Pobre es una novela de título polisémico. Todos pensamos en la pobreza económica, que por supuesto es uno de los temas, pero la autora quiere hacernos ver cómo va mucho más allá: la pobreza es la falta de oportunidades en la vida a que pueden arrastrarnos nuestras circunstancias vitales. En un epílogo conclusivo, a mi entender innecesario y largo (material que serviría para un reportaje periodístico o como informe a manera de ensayo que ampliara su difusión), lo explica ella misma: «El título de este libro está pensado para fastidiar al lector» porque, –añade– «pobre para mí también era sentir que no tenía valor. Era pobreza de mente, pobreza de estimulación, pobreza de seguridad y pobreza de relaciones».
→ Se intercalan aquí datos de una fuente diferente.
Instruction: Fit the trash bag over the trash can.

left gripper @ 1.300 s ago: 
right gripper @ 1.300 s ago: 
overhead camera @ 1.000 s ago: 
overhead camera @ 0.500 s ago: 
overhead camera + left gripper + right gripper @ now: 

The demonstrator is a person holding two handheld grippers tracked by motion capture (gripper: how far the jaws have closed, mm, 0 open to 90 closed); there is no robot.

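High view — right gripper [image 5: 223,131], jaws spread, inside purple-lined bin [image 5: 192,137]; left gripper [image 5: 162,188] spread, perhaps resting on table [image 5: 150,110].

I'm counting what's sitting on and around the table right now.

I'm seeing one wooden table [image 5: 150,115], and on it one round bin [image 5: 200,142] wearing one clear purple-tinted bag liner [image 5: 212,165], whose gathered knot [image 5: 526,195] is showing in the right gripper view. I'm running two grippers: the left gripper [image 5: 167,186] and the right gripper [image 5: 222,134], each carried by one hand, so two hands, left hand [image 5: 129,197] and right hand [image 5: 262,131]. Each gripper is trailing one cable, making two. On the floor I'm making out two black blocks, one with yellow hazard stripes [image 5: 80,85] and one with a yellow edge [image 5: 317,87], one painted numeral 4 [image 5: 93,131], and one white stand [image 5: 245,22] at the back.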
Este libro de memorias escrito en forma de novela por Katriona O’Sullivan, inglesa de ascendencia irlandesa, con una vida que va de un lugar a otro de manera que coexisten como escenarios Irlanda e Inglaterra, es una historia de superación. La tercera de los cinco hijos de una pareja adicta a las drogas y al alcohol reflexiona sobre su vida y sus logros. Lo hace de forma dolorosa, como ella misma admite, pero nítida y contundente: «Mis padres me decepcionaron, pero también me decepcionó el mundo. Y el mundo era el lugar en el que tenía que vivir».
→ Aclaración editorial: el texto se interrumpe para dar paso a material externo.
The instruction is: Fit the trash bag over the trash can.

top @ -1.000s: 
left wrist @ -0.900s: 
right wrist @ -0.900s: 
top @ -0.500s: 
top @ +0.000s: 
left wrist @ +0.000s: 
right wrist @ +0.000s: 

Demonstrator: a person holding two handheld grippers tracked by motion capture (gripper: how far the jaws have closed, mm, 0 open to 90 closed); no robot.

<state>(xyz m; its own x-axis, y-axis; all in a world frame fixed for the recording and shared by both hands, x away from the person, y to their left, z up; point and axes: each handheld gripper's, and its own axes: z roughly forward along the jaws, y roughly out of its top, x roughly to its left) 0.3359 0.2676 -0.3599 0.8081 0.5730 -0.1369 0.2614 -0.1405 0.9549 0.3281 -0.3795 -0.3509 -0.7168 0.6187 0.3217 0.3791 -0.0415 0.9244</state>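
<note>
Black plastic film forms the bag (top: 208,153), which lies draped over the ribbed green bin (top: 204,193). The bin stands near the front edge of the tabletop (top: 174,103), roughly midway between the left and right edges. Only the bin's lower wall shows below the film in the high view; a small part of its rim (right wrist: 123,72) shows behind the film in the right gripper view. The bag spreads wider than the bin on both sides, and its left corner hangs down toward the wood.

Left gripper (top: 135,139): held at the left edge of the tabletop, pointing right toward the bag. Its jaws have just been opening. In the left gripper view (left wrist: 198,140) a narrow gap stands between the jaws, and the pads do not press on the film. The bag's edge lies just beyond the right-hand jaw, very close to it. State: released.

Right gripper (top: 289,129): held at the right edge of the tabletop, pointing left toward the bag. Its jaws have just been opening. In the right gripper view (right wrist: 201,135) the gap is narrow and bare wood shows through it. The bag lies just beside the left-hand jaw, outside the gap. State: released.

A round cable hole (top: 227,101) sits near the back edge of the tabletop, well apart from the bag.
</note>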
Es un libro muy simplón y a la vez tremendamente impactante. Sabremos desde el principio que «la niña a la que el mundo dio la espalda logró encontrar su salvación en la educación», como nos dice la contracubierta. No cabe hacer spoiler. Sabemos que es la historia de un triunfo, y las cosas que cuenta y la verosimilitud con que las narra nos erizará la piel y tocará nuestras fibras sensibles.
Porque se salva ella, y sin embargo es muy consciente de que para ello ha tenido que cortar el hilo umbilical que la unía a sus hermanos, que se han quedado del otro lado; incluye en el libro una emotiva carta a uno de ellos. Esto, claro, una vez muertos sus padres y abuelos. La parte que más me ha interesado es precisamente la relación con sus padres, y la culpa o la proyección de cada uno en la trayectoria del resto. Es un análisis de una familia, para bien y para mal.
La historia en sí es espléndida en su crudeza realista, pero el interés radica en la reflexión del devenir de los sentimientos propios y de las emociones vividas. Mantiene en gran parte un discurrir cronológico, con saltos que se paran en situaciones o personajes, aunque no está dispuesta a reservar sorpresas finales. Comienza con un prólogo en el que sabremos cómo su padre toma la decisión de dejarse morir cuando le anuncian un cáncer. «Yo era la única ave fénix, la única de los dos que lograría salir de ese embrollo. Solo yo saldría de aquello. Y ese fue el descubrimiento más triste de mi vida». El primer capítulo se lo dedica al padre con la narración del momento crítico que supuso una sobredosis, y el que podría ser el capítulo final retoma aquel inicio para ahora sí narrar su muerte; sin embargo, no es el último capítulo, todavía añadirá tres posteriores, uno de ellos dedicado a su madre.
Porque sorprende cómo y en qué momentos aparecen cada uno de ellos. Claro que como pareja, pero cada uno con su personal trayectoria y proceder. Parece que se decanta por el padre, y sin embargo, dedica unas reflexiones estupendas a la madre. No les ha perdonado, pero les ha comprendido. Como buena psicóloga en que se ha convertido Katriona O’Sullivan, los entiende a ambos y con ambos resuelve, con lo que consigue un buen final para esta historia truculenta.